Sir Keir says that talks are continuing. He should be encouraged by the fact that the UK is to be subjected only to the lower “baseline” tariff of 10 per cent, albeit with the higher charges on cars, steel and aluminium bringing the trade-weighted average up to 13 per cent. When the two leaders met in the White House, Mr Trump expressed the hope that a deal could be done. Despite intense activity, such an agreement couldn’t be reached in time to avoid the new tariffs, but the process – which has been in train since Theresa May launched post-Brexit talks with the US – has begun.
The outlines of such a deal can already be discerned. Negotiables could include a radical cut in the tariffs on US goods, such as cars and agricultural produce, and easier access for qualified, skilled workers through mutual recognition. The UK might have to compromise on its high standards of animal welfare, hygiene, and environmental protection, but that is a tough choice that could be made, in the expectation that consumers would exercise their right to choose.

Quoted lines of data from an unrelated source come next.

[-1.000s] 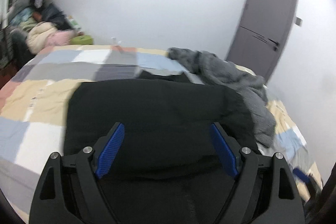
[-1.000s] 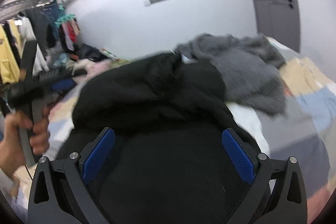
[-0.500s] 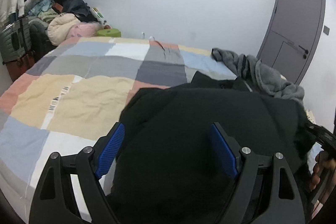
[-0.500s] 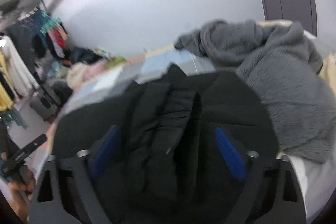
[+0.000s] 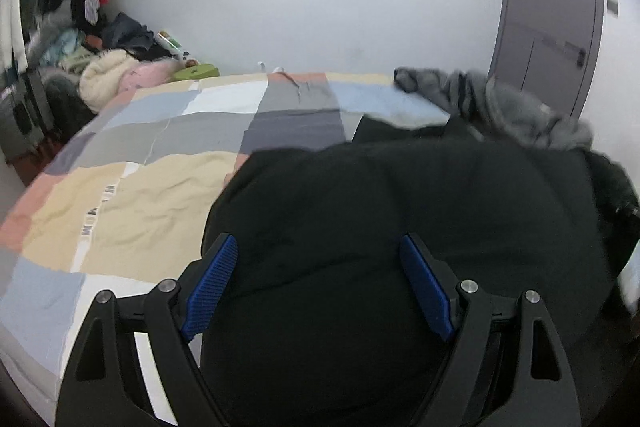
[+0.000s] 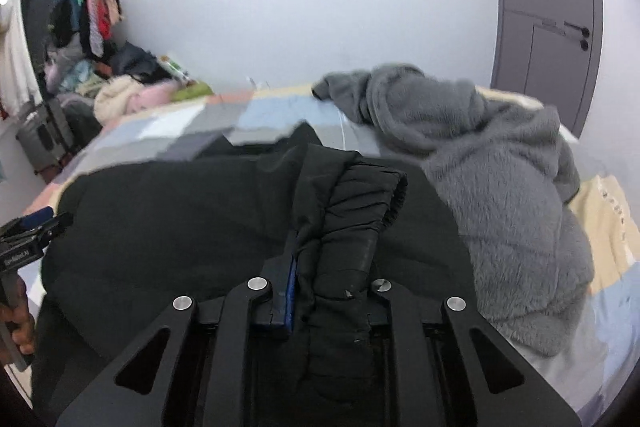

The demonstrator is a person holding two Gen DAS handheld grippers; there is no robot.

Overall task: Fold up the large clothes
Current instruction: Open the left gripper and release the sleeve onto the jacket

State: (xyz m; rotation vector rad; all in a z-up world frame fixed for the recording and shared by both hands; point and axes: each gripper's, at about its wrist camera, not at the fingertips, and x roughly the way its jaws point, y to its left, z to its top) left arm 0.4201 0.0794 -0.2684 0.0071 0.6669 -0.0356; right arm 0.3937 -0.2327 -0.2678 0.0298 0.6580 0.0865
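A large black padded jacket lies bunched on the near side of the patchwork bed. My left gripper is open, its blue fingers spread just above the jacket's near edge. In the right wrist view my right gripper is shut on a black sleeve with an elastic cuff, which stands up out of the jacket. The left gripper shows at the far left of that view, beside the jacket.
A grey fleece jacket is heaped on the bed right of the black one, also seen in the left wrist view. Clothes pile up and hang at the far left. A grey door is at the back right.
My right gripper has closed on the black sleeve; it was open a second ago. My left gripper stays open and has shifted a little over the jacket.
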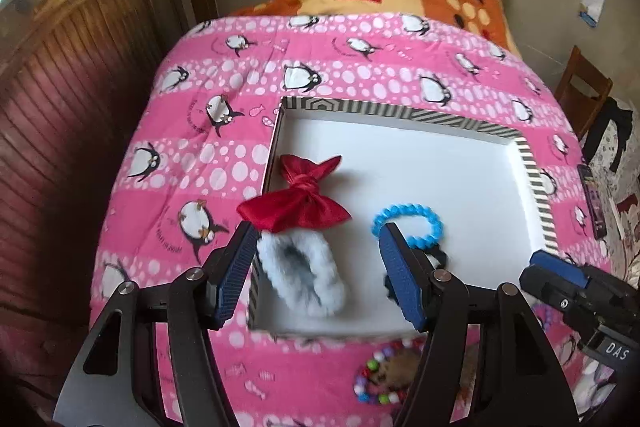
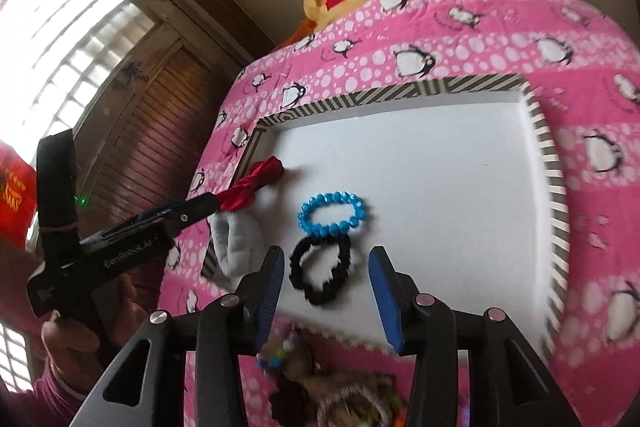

More difficult, if not impossible, would be meeting the usual demands for improved – inflated – prices to be paid by the NHS to the US pharmaceutical giants. The American negotiators would also have to be properly briefed on the reality of free speech in the UK, which is protected as a human right by law, save for incitement to hatred against specified vulnerable groups.
The real question is whether the achievement of some sort of economic agreement with America – an outcome that would certainly yield benefits – is worth the sacrifices and concessions that are likely to be demanded by Mr Trump. That includes the effect that any such pact would have on our relationship with the EU, in light of the “reset” promised by Labour at the general election.
Even the possibility of such an agreement with the United States is being touted as a “Brexit bonus”, as is the “favourable” 10 per cent tariff. Needless to say, this is highly debatable. Were it still part of the EU, the UK would probably have been treated more harshly, but it would have had the full weight of the largest single market in the world behind it, along with better access to the EU markets that it has lost since Brexit.
As a member state, the UK would also have been able, ironically, to control its own laws on free speech, as well as to protect the NHS and farmers. In other words, a trade deal with America would have to be radically better than currently envisaged in order to make Brexit remotely worthwhile, even in purely financial terms.
And there remains the terrible truth that the US has downgraded its commitment to Nato, and “switched sides” to align with Russia on the matters of Ukraine and European security.
On balance, Sir Keir can best serve the British national interest by pursuing closer relations with Europe, while declining to enact futile retaliatory measures against America and salvaging as much as possible of the US-UK special relationship. The hope is that the Trump era might ultimately pass more smoothly. In any case, balancing and nurturing Britain’s most crucial relationships won’t be easy.